Current:Home > MyTexas death row inmate with 40-year mental illness history ruled not competent to be executed -TrueNorth Capital Hub
Texas death row inmate with 40-year mental illness history ruled not competent to be executed
Burley Garcia View
Date:2025-04-06 09:43:32
HOUSTON (AP) — A Texas death row inmate with a long history of mental illness, and who tried to call Jesus Christ and John F. Kennedy as trial witnesses, is not competent to be executed, a federal judge ruled.

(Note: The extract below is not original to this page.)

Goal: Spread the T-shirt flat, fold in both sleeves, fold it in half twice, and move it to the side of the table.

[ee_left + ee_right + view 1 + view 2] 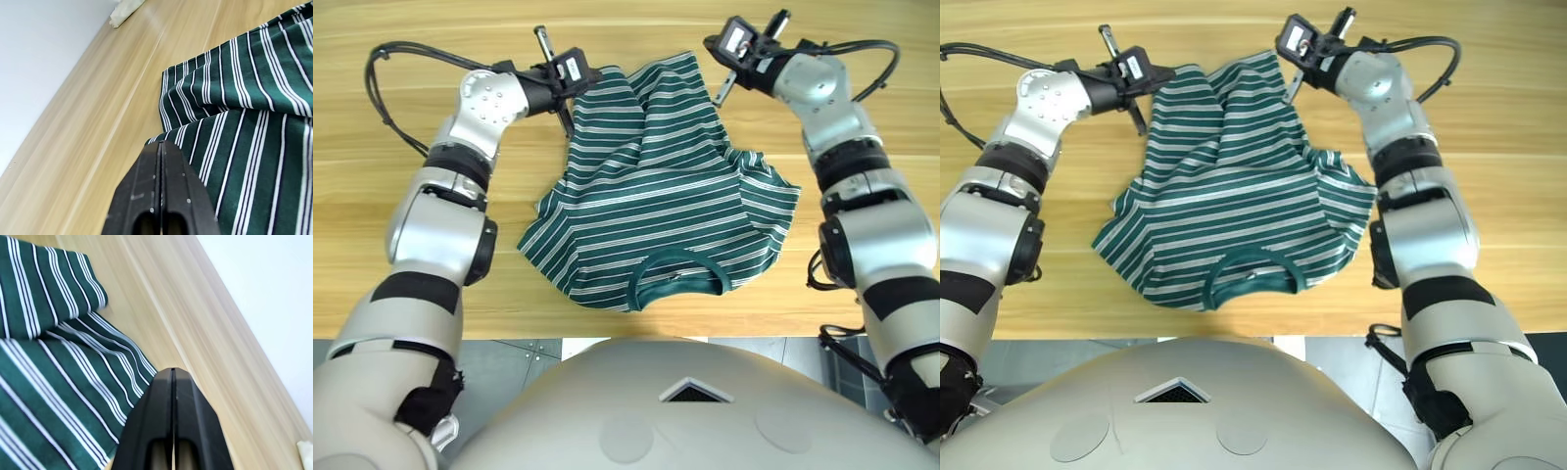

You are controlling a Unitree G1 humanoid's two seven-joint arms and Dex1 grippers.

Scott Panetti, 65, who has been on death row for nearly 30 years for fatally shooting his in-laws in front of his wife and young children, has contended that Texas wants to execute him to cover up incest, corruption, sexual abuse and drug trafficking he has uncovered. He has also claimed the devil has “blinded” Texas and is using the state to kill him to stop him from preaching and “saving souls.”
In a ruling issued Wednesday, U.S. District Judge Robert Pitman in Austin said Panetti’s well-documented mental illness and disorganized thought prevent him from understanding the reason for his execution.
The U.S. Supreme Court has prohibited the death penalty for the intellectually disabled, but not for people with serious mental illness. However, it has ruled that a person must be competent to be executed.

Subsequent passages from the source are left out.